ACTIVITY: The stretch wanted below opens at the line containing "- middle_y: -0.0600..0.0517" and closes at the line containing "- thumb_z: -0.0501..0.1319". Please return it exactly, with no other lines.

RECORD EXCERPTS:

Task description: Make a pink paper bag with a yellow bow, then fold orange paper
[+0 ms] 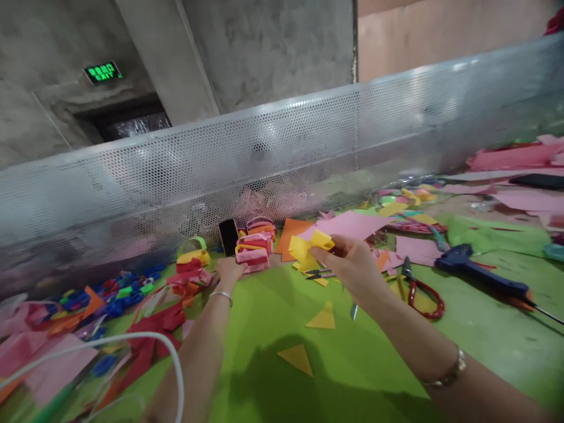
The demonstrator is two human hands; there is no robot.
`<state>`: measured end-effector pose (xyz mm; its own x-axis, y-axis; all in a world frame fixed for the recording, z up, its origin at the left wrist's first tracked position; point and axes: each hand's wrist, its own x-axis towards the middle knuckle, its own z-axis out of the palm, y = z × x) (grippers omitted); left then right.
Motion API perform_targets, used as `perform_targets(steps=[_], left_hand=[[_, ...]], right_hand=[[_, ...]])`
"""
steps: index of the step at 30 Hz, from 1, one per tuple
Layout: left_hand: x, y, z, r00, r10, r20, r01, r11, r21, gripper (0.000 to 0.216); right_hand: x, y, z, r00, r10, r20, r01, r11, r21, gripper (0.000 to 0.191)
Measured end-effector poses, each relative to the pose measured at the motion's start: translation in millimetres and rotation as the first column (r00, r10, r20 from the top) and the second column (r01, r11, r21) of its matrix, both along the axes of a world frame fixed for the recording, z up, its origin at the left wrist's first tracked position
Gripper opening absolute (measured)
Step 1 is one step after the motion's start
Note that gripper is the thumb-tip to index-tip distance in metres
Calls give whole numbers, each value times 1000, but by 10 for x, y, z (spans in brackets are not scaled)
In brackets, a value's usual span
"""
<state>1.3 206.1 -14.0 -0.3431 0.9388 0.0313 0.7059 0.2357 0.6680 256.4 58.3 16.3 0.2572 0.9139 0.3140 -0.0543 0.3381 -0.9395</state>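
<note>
Head view: the right hand (352, 267), just right of ctr, is closed on a yellow bow (314, 247) of folded paper. It is pinched btwn thumb & fingers and held clear of the green worktop (264, 317). The bow sticks out at the hand's 10 o'clock.

The left hand (230, 270) sits at 9 o'clock from the right one, near but apart, back up, w/ its fingertips at a pink-&-red striped bow (252, 257). The fingers are hidden, so can't tell if it grips or only touches. There is a bracelet on each wrist.

A black phone (228, 237) stands upright at the left hand's 12 o'clock, by the perforated metal screen (308, 147). Small snips (319, 274) lie on the worktop at the right hand's 9 o'clock, below the yellow bow. Two yellow triangles (324, 320) lie flat at approx. 7 o'clock of the right hand.

Red-handled scissors (420, 291) lie at its 3 o'clock, and a blue glue gun (480, 273) lies further out the same way. A pink sheet (352, 224) lies at its 12 o'clock. Blue & orange scraps (110, 294) spread at the far 9 o'clock of the left hand. A white cable (167, 352) curves at the frame's 8 o'clock.
</note>
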Motion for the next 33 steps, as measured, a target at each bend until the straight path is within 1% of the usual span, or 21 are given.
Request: perform_targets(steps=[3,6,8,10,11,12,13,15,17,18,19,21,22,24,26,28,30,31,33], left_hand=[[39,-4,-61,998,-11,55,12,1000,-20,34],[101,-113,-21,985,-14,170,10,1000,23,34],[163,-271,55,960,-34,278,13,997,78,33],[241,-516,138,911,-77,406,20,990,143,30],[282,-668,171,873,-108,475,27,984,175,27],[321,-836,193,827,-144,544,35,978,206,25],[355,-1011,203,772,-180,610,48,973,227,22],[400,-1354,184,656,-237,716,66,964,258,24],[409,-1632,133,558,-258,789,75,962,261,29],[402,-1732,105,518,-262,814,77,962,261,32],[390,-1805,81,473,-257,843,80,965,249,34],[362,-1875,49,370,-240,897,90,971,223,36],[350,-1882,44,315,-234,920,99,972,213,37],[339,-1873,51,219,-238,946,116,969,217,37],[343,-1870,73,175,-269,947,130,960,249,39],[355,-1895,101,178,-300,937,152,950,275,40],[365,-1940,128,207,-327,922,196,937,289,38],[368,-1965,141,227,-335,915,216,933,288,37],[373,-2008,164,272,-338,901,241,930,276,37]], right_hand=[[-3,-1,-10,1000,8,28,-8,1000,-20,25],[-9,16,-49,995,36,90,-35,999,-10,22],[-28,24,-86,989,45,141,-53,997,54,19],[-68,13,-125,981,23,191,-63,976,208,15],[-96,-2,-143,975,-4,223,-67,948,311,11],[-129,-25,-159,964,-39,262,-78,904,421,7],[-165,-56,-172,949,-80,305,-99,842,530,5],[-242,-134,-189,900,-178,397,-168,700,694,16],[-317,-223,-198,835,-273,478,-248,588,770,21],[-351,-266,-201,807,-303,506,-283,555,783,21],[-380,-303,-207,784,-317,533,-312,541,781,19],[-428,-358,-229,766,-300,569,-352,545,761,18],[-449,-374,-246,768,-275,579,-364,557,747,19],[-488,-389,-286,786,-197,586,-372,607,702,23],[-527,-396,-319,827,-67,559,-374,677,634,22],[-566,-407,-332,848,113,518,-409,762,502,15],[-596,-424,-326,848,239,473,-435,824,364,7],[-606,-431,-320,849,264,458,-426,854,297,5],[-613,-437,-314,863,251,439,-363,912,191,7]])
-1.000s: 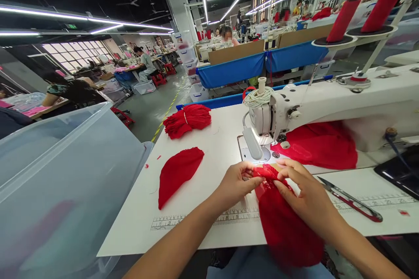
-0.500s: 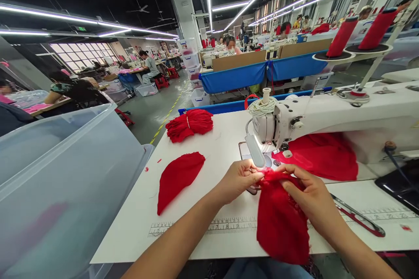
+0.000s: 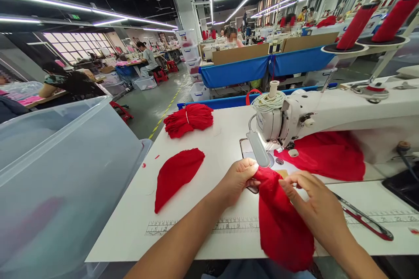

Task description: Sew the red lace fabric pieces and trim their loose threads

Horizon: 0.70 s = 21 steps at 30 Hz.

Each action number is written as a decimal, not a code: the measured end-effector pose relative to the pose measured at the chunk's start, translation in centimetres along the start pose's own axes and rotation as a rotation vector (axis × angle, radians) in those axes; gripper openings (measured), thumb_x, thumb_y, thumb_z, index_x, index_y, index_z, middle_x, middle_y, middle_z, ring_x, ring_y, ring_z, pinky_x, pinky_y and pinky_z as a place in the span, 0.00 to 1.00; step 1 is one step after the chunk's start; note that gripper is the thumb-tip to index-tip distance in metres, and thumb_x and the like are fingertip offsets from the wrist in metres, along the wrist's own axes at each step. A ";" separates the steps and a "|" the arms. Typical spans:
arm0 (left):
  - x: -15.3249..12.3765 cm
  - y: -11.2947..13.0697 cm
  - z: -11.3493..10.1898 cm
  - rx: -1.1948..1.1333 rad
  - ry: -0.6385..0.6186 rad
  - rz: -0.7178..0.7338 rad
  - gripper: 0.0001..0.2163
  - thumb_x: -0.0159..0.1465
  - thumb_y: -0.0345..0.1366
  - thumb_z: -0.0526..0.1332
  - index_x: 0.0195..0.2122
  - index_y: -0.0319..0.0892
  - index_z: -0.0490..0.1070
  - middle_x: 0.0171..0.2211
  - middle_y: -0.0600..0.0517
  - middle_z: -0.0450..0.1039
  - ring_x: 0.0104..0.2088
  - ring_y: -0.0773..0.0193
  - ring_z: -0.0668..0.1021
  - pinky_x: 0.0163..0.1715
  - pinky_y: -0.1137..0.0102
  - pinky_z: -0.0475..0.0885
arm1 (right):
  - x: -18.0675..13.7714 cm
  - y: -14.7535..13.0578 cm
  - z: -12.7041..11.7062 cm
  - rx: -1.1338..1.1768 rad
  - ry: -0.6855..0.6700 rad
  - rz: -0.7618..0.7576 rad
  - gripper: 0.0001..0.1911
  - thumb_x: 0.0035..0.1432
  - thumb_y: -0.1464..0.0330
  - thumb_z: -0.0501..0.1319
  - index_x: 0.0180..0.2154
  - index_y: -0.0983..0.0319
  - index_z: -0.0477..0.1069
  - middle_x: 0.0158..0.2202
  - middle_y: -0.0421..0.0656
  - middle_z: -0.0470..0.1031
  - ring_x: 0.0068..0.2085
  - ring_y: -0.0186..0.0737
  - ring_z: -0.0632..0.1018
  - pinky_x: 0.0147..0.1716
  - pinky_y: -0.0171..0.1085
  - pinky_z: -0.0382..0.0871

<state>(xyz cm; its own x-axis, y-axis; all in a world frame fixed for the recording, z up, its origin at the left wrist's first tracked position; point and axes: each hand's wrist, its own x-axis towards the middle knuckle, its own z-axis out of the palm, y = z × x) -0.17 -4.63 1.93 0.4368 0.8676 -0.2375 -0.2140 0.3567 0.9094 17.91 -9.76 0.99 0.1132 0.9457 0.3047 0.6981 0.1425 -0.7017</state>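
My left hand (image 3: 236,180) pinches the top corner of a red fabric piece (image 3: 281,222) just in front of the sewing machine's presser foot (image 3: 279,160). My right hand (image 3: 310,202) grips the same piece's upper right edge with curled fingers. The fabric hangs over the table's front edge toward my lap. The white sewing machine (image 3: 327,113) stands right behind both hands, with more red cloth (image 3: 327,157) under its arm.
A loose red piece (image 3: 176,174) and a tied red bundle (image 3: 188,120) lie on the white table (image 3: 203,231) to the left. Thread snips (image 3: 366,222) lie at right. A clear plastic bin (image 3: 59,174) stands at left. Other people sew at tables behind.
Both hands have shifted the red piece slightly, smoothing its top edge near the presser foot; the camera view has drifted a little.
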 end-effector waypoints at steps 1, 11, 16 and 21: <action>0.0 -0.1 0.0 -0.017 -0.001 0.004 0.19 0.50 0.48 0.70 0.29 0.40 0.65 0.24 0.54 0.69 0.24 0.71 0.70 0.28 0.73 0.66 | -0.2 -0.2 0.0 -0.017 -0.070 0.016 0.19 0.56 0.49 0.54 0.25 0.55 0.70 0.30 0.41 0.75 0.33 0.44 0.75 0.31 0.41 0.67; -0.2 0.0 0.1 -0.063 -0.020 -0.004 0.24 0.47 0.54 0.72 0.24 0.38 0.66 0.23 0.53 0.69 0.25 0.69 0.71 0.29 0.72 0.65 | -0.4 -0.5 1.1 0.064 -0.055 0.100 0.13 0.52 0.56 0.52 0.25 0.55 0.68 0.24 0.41 0.74 0.24 0.41 0.72 0.24 0.38 0.65; -0.1 -0.1 0.0 -0.072 0.050 0.040 0.22 0.48 0.49 0.73 0.21 0.39 0.64 0.21 0.57 0.62 0.23 0.72 0.66 0.27 0.74 0.64 | -0.5 -0.1 0.5 0.125 -0.040 0.190 0.15 0.57 0.52 0.52 0.31 0.55 0.65 0.25 0.39 0.75 0.22 0.40 0.71 0.22 0.37 0.64; 0.0 -0.3 -0.1 -0.070 0.015 0.039 0.22 0.53 0.51 0.69 0.20 0.39 0.62 0.20 0.56 0.61 0.22 0.73 0.63 0.24 0.74 0.60 | -0.7 -0.3 0.5 0.272 -0.034 0.240 0.18 0.55 0.49 0.56 0.37 0.55 0.64 0.28 0.39 0.76 0.27 0.39 0.74 0.26 0.36 0.68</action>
<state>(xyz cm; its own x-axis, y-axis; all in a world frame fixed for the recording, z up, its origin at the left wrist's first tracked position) -0.17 -4.75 1.63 0.4142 0.8861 -0.2078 -0.2917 0.3455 0.8919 17.22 -10.29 0.68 0.2245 0.9701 0.0919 0.4402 -0.0168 -0.8977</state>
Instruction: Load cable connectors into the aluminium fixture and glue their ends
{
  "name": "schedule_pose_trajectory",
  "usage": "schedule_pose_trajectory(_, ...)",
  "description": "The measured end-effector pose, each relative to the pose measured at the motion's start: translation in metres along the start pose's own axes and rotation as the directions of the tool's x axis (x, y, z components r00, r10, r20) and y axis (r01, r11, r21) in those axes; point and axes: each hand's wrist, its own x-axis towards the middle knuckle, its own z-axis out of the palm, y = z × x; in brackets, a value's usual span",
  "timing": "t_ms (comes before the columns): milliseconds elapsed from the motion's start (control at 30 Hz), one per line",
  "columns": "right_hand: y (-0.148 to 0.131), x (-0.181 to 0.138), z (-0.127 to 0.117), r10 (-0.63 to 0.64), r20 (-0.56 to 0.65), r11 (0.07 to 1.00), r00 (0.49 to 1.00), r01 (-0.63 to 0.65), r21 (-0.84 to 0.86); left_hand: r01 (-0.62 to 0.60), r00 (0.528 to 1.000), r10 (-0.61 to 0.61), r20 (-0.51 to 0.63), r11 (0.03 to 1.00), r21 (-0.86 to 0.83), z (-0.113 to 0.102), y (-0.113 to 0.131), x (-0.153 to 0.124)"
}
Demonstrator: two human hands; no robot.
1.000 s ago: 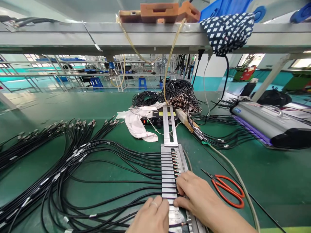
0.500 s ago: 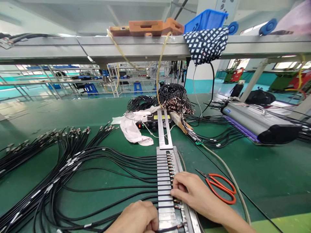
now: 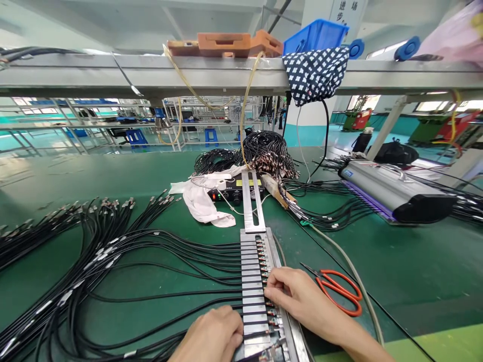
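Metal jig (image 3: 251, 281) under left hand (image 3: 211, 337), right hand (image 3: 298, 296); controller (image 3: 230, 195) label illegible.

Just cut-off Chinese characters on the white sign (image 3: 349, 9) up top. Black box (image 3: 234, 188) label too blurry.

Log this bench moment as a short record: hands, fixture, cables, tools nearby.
Left hand: rests at the near left edge of the metal fixture, on black cables.
Right hand: fingertips on the connector row along the fixture's right side.
Fixture: slotted metal bar, cables entering from the left.
Nearby: orange-handled scissors right of the fixture; white cloth beyond it.
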Motion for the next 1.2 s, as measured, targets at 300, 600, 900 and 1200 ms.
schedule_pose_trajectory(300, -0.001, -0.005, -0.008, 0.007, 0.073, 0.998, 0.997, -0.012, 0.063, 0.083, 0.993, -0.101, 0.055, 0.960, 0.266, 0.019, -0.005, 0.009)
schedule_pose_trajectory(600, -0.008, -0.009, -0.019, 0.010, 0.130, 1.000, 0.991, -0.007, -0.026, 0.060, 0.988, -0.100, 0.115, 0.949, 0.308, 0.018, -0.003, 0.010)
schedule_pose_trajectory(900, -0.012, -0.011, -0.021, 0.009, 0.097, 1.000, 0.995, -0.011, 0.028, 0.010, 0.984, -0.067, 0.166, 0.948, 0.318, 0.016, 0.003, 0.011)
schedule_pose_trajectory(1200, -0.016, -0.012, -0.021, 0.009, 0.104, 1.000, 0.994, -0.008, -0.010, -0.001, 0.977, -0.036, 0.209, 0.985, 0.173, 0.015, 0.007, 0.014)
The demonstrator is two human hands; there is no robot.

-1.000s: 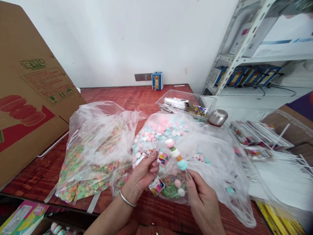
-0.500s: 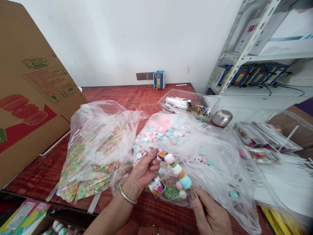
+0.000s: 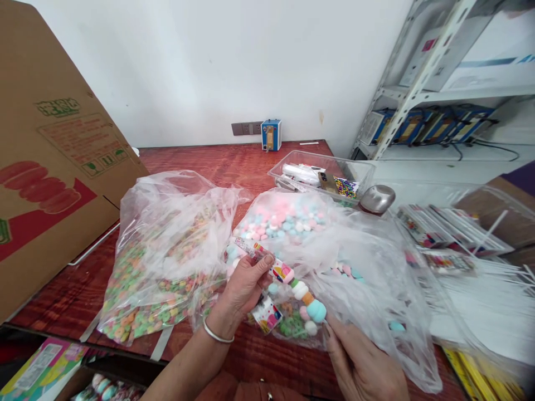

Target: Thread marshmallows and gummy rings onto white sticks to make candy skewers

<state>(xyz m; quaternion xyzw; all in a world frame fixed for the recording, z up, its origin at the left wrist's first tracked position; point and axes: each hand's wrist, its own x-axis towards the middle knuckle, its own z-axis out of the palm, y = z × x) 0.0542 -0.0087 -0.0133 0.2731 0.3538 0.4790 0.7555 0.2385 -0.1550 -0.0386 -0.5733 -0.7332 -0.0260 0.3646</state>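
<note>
My left hand (image 3: 244, 287) pinches a narrow clear printed wrapper (image 3: 261, 259) at its mouth. My right hand (image 3: 361, 365) grips the bottom of a candy skewer (image 3: 307, 296) of pink, white, green, orange and blue pieces. The skewer's pink tip sits at the wrapper's opening. Under both hands lies a clear bag of pink, blue and white round candies (image 3: 288, 217). A second bag of coloured ring candies (image 3: 159, 267) lies to the left. More printed wrappers (image 3: 267, 314) rest below my left hand.
A large cardboard box (image 3: 50, 161) leans at the left. At the back right of the red wooden table (image 3: 217, 161) stands a clear tray (image 3: 324, 175) with small items, beside a metal dome (image 3: 377, 199). Packets and white sticks (image 3: 468, 245) fill the right. Shelving (image 3: 430, 72) stands behind.
The skewer has tilted down and leftward, its tip moving from above the candy bag to the wrapper's mouth. My right hand dropped lower; my left hand shifted slightly with the wrapper.
</note>
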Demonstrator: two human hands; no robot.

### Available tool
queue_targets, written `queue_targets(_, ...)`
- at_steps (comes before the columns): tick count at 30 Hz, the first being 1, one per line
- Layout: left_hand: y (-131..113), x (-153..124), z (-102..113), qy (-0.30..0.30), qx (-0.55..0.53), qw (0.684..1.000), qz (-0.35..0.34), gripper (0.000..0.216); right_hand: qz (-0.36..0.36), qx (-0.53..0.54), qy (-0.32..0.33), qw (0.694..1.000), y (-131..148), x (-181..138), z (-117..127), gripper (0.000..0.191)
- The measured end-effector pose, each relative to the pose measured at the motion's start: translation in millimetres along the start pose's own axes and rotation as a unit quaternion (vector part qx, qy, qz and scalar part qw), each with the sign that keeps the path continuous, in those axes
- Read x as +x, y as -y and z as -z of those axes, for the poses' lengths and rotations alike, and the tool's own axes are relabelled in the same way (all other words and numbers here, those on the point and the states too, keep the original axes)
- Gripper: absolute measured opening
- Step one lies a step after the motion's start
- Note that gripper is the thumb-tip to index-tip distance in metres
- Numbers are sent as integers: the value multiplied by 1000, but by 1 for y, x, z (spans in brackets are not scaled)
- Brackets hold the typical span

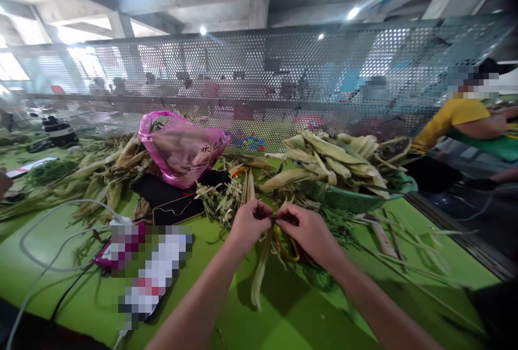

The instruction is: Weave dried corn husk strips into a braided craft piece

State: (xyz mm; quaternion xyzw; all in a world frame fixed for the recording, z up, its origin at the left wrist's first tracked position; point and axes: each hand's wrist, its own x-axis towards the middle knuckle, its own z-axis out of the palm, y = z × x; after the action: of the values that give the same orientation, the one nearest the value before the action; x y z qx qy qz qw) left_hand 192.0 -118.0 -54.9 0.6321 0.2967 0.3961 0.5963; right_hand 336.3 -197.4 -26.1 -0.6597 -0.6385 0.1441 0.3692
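Both hands meet over the middle of the green table point(299, 312). My left hand point(251, 224) is closed in a pinch on a pale corn husk strip point(261, 277), which hangs down from the fingers. Close against it, my right hand point(301, 226) also pinches with thumb and forefinger; the small piece at its fingertips is too fine to make out. Yellow-handled scissors point(286, 247) lie partly hidden just under the right hand. Behind the hands sits a heap of small cut husk pieces point(220, 199).
A green basket point(356, 199) heaped with dried husks point(335, 158) stands right. A pink plastic bag point(178, 150) and more husks point(109, 172) lie left. Nearer are a phone point(157, 274), a purple power strip point(121, 247) and cables. Beyond a perforated metal screen point(251, 80) are people; another person point(465, 118) sits right.
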Motion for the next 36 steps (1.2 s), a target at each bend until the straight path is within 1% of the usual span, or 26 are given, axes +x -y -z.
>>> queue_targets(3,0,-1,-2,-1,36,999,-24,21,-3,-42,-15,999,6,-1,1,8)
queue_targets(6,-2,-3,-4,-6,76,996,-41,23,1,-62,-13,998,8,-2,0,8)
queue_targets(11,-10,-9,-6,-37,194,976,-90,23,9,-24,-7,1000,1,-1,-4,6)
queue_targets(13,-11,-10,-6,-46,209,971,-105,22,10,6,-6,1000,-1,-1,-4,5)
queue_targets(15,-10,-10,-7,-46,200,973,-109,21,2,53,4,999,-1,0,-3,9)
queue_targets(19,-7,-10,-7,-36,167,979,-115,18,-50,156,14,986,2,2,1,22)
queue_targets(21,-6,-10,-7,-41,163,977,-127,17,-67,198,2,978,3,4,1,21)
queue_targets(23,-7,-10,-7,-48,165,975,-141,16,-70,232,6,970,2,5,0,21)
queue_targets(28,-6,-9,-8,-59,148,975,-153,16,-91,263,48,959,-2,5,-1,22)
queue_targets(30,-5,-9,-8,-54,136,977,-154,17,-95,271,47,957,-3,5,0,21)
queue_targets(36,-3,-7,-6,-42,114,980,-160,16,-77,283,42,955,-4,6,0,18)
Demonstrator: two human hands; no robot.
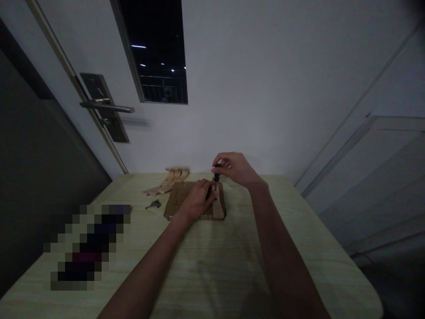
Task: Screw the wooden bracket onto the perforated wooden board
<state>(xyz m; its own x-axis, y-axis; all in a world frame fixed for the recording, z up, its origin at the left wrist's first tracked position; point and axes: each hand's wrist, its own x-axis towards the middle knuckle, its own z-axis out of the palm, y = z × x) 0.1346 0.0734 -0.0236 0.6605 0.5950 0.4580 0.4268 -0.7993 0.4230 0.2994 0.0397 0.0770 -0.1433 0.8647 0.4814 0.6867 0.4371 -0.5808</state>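
Observation:
My right hand is closed around the black handle of a screwdriver, which stands upright with its tip down at the upper end of a pale wooden piece. That piece lies along the right side of a brown corrugated cardboard pad and has a dark hole in it. My left hand rests over the pad, its fingers gripping the piece's left edge near the screwdriver tip. A dark patch shows between those fingers; I cannot make out what it is. Whether a screw sits under the tip is too small to tell.
Several curved wooden pieces with holes lie behind the pad on the left. A small pile of dark screws is left of it. A pixelated dark object lies on the wood-grain table. A white door rises behind.

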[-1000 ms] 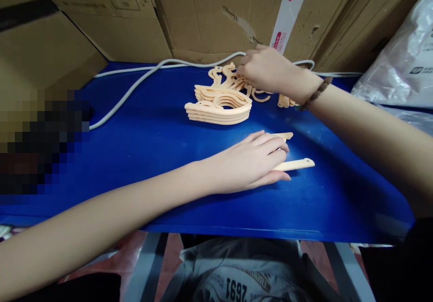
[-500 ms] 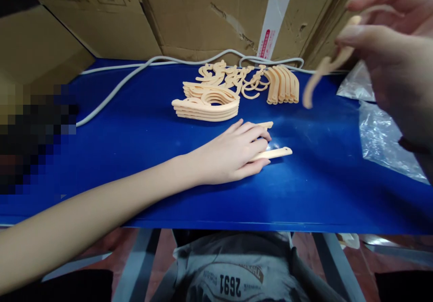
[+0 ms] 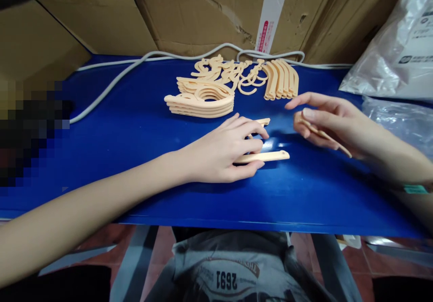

COMPLETED EXERCISE:
  - middle_y: -0.0600..0.0517
  - middle_z: -0.0450..0.1039
  - ring_x: 0.0104..0.2088
  - ring_y: -0.0773..0.0193
  - ring_z: -0.0668..0.1021
  - pinky_x: 0.0163..0.1715
  - pinky_y: -0.1137..0.0102
  - pinky_z: -0.0475..0.0885
arm1 (right):
  - x: -18.0675..13.7714 cm
  - y: -14.7535..13.0578 cm
  - z: -12.7041..11.7062 cm
  - rx: -1.1338..1.1768 rad
  - ry: -0.6855..0.6700 rad
  - rz: -0.7618..0.7576 rad
  - gripper: 0.0001..0.1911
  - thumb_x: 0.0035..0.1432
  - thumb_y: -0.1464..0.0330
  - thumb_z: -0.0501..0.1319

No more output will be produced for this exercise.